(TRY IT) Look through the lines below and extract each one that contains "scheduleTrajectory".

(DATA BELOW)
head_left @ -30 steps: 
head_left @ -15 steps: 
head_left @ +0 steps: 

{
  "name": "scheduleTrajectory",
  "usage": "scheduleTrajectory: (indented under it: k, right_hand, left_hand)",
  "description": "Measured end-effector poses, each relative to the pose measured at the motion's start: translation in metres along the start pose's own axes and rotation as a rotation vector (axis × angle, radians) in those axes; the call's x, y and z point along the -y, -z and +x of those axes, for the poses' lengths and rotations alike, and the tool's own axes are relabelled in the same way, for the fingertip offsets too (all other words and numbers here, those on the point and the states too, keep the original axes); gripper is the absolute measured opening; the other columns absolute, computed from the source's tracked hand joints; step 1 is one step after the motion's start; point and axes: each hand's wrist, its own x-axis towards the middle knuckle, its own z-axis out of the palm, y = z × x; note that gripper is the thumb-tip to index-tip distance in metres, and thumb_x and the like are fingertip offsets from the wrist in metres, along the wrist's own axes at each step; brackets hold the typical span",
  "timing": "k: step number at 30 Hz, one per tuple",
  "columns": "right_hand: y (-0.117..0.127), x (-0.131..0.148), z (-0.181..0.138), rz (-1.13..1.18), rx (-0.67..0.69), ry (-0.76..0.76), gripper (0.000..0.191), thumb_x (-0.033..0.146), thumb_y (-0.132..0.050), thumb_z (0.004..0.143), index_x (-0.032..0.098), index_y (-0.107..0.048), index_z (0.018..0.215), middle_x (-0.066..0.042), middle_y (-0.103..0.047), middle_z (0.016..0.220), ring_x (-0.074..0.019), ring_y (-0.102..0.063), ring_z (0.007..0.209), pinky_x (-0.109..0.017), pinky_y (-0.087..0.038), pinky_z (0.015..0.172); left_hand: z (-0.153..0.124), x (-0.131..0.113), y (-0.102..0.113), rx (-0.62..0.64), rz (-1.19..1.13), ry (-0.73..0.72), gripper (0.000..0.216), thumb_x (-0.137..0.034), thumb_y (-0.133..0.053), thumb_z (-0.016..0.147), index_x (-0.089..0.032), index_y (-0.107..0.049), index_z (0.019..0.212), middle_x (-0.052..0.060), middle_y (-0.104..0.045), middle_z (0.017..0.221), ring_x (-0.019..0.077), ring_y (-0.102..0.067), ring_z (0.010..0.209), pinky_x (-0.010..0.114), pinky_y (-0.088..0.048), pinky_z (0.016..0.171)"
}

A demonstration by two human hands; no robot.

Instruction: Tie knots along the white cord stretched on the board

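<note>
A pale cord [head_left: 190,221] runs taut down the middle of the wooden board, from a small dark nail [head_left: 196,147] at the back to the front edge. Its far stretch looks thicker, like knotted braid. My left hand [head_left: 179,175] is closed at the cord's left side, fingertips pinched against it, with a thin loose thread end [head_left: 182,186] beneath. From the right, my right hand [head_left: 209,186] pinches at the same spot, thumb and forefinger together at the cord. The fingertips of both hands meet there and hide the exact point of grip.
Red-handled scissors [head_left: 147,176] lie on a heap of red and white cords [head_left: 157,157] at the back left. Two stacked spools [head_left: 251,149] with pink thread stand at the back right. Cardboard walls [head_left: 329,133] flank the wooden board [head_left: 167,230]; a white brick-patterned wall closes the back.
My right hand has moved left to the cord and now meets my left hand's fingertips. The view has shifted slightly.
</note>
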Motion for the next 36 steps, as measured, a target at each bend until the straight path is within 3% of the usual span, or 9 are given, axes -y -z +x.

(ANSWER SPACE)
  "name": "scheduleTrajectory",
  "usage": "scheduleTrajectory: (indented under it: k, right_hand, left_hand)",

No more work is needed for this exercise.